La façon dont le cousin Henry appuya sur le mot détruire fit revivre chez M. Apjohn sa croyance à la culpabilité de son client. « Il s’efforcera de démontrer au jury, soit par les paroles qu’il tirera de vous, soit par votre silence, que vous avez détruit l’acte, ou que vous l’avez caché. »

Le cousin Henry se demanda un moment s’il avait caché ou non le testament. Non ! ce n’était pas lui qui l’avait mis dans le livre. L’homme qui cache une chose est celui qui la dérobe aux yeux, et non celui qui ne dit pas qu’il l’a trouvée.

— Ou caché, » répéta M. Apjohn de sa voix la plus dure.

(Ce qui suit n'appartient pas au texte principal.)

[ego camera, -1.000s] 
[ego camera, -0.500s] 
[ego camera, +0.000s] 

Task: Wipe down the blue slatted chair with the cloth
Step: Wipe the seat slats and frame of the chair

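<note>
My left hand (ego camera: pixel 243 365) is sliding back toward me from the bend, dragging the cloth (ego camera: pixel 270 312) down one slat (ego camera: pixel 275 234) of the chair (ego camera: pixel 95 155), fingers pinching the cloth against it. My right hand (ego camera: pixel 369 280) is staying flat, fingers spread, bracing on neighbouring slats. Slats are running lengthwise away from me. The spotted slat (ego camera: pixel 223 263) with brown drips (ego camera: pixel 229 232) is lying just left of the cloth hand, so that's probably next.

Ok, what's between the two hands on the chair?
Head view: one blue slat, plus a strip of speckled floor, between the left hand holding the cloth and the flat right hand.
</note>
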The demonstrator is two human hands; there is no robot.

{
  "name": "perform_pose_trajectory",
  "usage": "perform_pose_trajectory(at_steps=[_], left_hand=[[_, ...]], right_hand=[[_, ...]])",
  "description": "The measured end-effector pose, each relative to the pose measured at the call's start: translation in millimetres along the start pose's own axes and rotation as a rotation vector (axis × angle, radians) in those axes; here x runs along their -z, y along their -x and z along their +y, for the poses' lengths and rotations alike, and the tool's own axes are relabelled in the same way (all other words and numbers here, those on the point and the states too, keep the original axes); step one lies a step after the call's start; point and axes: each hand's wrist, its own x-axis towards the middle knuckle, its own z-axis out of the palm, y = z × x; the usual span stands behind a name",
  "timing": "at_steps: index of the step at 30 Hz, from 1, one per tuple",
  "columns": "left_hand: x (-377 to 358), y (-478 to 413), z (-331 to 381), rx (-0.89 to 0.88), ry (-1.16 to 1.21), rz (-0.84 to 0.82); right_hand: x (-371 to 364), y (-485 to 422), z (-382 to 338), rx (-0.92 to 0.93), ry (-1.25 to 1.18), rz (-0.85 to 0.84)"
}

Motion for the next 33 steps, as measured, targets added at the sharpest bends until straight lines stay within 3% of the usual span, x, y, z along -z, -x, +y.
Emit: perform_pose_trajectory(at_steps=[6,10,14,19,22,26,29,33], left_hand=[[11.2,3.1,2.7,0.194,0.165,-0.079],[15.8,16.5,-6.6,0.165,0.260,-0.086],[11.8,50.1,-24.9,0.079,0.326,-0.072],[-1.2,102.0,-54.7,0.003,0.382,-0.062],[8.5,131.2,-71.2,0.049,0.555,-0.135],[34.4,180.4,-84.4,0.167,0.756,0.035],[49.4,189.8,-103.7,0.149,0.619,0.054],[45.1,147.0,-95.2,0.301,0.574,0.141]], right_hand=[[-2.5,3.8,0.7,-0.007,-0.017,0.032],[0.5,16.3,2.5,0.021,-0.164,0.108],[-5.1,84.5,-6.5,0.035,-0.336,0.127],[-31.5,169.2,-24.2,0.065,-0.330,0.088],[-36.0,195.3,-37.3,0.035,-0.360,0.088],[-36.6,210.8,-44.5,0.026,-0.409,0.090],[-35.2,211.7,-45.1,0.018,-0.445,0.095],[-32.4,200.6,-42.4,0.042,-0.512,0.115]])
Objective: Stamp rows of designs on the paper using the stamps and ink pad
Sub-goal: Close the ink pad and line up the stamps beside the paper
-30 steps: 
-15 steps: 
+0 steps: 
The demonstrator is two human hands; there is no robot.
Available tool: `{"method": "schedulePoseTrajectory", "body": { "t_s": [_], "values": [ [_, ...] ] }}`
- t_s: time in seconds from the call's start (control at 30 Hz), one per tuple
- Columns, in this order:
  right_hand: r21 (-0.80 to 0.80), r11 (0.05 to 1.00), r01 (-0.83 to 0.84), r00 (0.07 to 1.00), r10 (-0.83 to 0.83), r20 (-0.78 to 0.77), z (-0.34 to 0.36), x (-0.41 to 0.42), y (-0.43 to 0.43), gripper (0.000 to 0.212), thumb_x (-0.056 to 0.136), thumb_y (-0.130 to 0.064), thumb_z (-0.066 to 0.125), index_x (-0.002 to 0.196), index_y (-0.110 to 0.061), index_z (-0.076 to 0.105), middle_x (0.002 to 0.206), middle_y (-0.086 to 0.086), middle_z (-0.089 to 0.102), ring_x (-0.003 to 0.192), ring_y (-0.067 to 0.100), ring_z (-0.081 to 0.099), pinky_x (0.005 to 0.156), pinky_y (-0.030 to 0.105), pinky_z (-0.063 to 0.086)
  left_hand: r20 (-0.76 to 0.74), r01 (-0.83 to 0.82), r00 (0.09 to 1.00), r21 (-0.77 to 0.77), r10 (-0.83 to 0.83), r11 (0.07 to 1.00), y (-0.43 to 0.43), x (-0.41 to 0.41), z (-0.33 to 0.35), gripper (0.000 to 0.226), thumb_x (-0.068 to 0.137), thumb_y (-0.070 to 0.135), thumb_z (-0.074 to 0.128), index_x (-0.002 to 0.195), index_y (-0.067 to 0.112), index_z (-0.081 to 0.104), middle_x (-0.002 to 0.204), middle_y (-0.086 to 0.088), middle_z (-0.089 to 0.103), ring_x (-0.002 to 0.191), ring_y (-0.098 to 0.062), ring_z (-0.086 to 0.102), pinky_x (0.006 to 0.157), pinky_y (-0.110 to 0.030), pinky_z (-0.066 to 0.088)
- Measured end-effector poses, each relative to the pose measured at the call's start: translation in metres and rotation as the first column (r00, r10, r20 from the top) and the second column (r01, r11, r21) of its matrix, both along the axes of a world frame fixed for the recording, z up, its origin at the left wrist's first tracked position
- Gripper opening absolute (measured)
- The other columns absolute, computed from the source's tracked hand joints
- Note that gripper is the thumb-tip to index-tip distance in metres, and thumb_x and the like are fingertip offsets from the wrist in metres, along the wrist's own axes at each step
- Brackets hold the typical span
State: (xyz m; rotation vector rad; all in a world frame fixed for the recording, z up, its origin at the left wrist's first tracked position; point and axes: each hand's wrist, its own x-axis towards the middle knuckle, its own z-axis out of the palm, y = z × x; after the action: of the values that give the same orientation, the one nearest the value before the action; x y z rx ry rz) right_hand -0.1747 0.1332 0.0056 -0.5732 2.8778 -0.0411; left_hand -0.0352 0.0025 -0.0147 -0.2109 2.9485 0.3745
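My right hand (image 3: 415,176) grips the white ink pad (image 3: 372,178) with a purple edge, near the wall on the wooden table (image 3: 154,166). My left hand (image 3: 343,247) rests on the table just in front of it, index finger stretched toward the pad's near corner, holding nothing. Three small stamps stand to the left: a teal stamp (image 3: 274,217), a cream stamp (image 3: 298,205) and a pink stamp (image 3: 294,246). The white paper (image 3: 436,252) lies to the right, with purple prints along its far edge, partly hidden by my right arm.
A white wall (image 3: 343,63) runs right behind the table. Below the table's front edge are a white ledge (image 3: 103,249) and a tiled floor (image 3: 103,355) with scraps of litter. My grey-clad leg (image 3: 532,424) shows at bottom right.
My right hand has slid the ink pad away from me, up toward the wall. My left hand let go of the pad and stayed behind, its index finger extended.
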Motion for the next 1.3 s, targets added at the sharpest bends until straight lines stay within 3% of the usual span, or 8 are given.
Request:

— Je ne l’ai pas caché, dit la victime.

— Ni eu connaissance de l’endroit où il était caché ? Le malheureux devint, par degrés, livide, pâle comme un mort, presque bleu. Quoiqu’il fût absolument décidé à livrer le testament, il ne pouvait céder à la pression qu’on exerçait sur lui en ce moment. Il ne pouvait non plus y résister. Cette question le mettait à la torture, bien qu’il eût fait le sacrifice de la propriété. Reconnaître qu’il avait su de tout temps où se trouvait caché le testament, c’était avouer sa culpabilité et se livrer lui-même à ses bourreaux.

« Ni eu connaissance de l’endroit où il était caché ? » répéta M. Apjohn à voix basse. « Sortez, Ricketts, dit-il. Ni eu connaissance de l’endroit où il était caché ? » demanda-t-il pour la troisième fois, quand le clerc eut fermé la porte derrière lui.